Dumb and tacit my heart beats, encased in the body born to carry it. It could carry only this one. My mind races and my eyes expand their sight to enfold each thing that confronts me. Always things are projected toward and from, but the center remains still, isolated, a space within space, or a unique object among all that are possible. How distant is the self I knew, the counterpoise that results from balancing all points of degradation and replenishment, of silence and clatter, serenity and chaos. If I am careless with my thoughts I begin to find other people arbitrary, no doubt a result of this peculiar flow of apprehension. I begin to forget that the bodies in motion and the ringing voices simmering on the miasmic surface of reality are in fact relevant to my existence. I indeed forget my own existence entirely sometimes, or I become as sure of my existence as I am of anything else’s, that is, only as sure as it has moved me to reflect. But I reached out to you, and you returned my gesture; you gave me proof that we are alive.

These words are coming at me from strange angles, pursuing me through flashes of light and shade, but like Daphne I am helpless but to let them twine from my fingers. For only in that elusive moment when the untterable seizes form do I find my safety and reassurance. Only by creating that second skin, “another divinity”, encompassing all I am, am I able to solidify myself and take root in the earth. Our words and our letters one day will be unearthed, my friend, a petrified forest.

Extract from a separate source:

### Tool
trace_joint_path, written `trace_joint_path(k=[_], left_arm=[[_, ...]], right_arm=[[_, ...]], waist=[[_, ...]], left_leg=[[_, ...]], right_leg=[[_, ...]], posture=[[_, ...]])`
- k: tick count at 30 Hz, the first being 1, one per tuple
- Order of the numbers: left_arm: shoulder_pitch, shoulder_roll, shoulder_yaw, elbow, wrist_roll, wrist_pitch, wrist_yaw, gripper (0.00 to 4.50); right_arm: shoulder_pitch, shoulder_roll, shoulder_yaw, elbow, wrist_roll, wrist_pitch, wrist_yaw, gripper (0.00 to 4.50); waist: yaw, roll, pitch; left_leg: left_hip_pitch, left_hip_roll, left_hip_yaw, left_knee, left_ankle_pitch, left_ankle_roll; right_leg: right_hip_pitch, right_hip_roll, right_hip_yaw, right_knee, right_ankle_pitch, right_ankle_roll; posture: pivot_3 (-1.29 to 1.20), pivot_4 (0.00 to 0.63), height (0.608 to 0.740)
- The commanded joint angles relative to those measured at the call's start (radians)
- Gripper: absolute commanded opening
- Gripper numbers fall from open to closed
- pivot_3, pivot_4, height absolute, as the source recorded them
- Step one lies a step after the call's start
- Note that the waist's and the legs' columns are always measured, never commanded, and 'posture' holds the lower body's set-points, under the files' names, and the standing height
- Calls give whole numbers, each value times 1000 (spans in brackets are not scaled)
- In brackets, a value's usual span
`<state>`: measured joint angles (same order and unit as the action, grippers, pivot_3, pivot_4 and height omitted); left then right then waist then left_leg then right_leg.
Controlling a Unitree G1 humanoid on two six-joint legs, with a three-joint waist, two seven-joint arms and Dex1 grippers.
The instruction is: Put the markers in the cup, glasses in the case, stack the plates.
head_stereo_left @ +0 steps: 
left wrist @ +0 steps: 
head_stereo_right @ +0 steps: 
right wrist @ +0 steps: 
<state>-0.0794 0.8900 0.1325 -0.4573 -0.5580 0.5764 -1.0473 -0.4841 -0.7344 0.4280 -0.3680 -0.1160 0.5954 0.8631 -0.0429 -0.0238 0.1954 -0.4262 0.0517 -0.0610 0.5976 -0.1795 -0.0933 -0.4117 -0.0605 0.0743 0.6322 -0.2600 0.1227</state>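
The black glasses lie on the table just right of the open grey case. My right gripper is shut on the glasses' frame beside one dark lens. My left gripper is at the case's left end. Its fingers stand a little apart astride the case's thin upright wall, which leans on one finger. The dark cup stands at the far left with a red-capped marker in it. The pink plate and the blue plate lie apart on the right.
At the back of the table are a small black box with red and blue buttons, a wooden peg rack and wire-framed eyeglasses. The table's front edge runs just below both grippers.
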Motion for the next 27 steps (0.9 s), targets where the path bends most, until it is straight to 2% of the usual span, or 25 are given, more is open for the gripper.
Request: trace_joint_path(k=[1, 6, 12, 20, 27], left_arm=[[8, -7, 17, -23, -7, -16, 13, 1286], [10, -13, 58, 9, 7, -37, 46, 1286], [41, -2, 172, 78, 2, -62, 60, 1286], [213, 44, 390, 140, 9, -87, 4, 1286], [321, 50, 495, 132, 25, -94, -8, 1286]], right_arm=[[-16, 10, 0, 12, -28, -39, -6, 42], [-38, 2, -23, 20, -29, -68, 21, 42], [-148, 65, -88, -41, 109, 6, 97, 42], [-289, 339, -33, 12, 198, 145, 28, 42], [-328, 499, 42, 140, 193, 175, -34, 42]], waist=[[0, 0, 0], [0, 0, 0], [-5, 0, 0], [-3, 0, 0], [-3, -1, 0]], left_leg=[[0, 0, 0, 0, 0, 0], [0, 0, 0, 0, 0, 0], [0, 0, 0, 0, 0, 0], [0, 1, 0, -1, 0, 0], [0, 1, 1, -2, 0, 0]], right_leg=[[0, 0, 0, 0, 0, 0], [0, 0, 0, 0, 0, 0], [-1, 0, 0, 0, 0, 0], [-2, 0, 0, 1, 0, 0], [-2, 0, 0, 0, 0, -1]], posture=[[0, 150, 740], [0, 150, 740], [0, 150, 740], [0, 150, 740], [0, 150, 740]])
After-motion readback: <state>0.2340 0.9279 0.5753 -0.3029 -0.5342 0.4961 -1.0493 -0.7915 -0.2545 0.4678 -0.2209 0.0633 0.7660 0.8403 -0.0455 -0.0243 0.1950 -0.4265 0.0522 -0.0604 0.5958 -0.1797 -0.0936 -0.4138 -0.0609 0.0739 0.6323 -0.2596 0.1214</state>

I am an object contemplated by my surroundings, a chimera of materials and movements, barely holding my memories and knocking the nails back into the framework of my corporality daily. It is torn to pieces by the wind, by the debris in the gale, by the force and teeth and breath of time. Your letters will be a bulwark. I will use them for foundations and walls, harmonic beams in the Doric columns supporting the weight of stone years. I am so far from everyone we knew, in mind and in place, but your carved visage emerges from the white hot stone walls, painted and sneering, with deep, absorbing eyes. Now more appear, caught in the physiognomy of different expressions, wild spatterings of color about the brow and cheeks, hundreds of marble likenesses of all your magnificent poses and profiles, all the angles that one could describe in stone or on canvas, a whole lifetime we lived together in stilled images. How glad I am, that you have returned my words.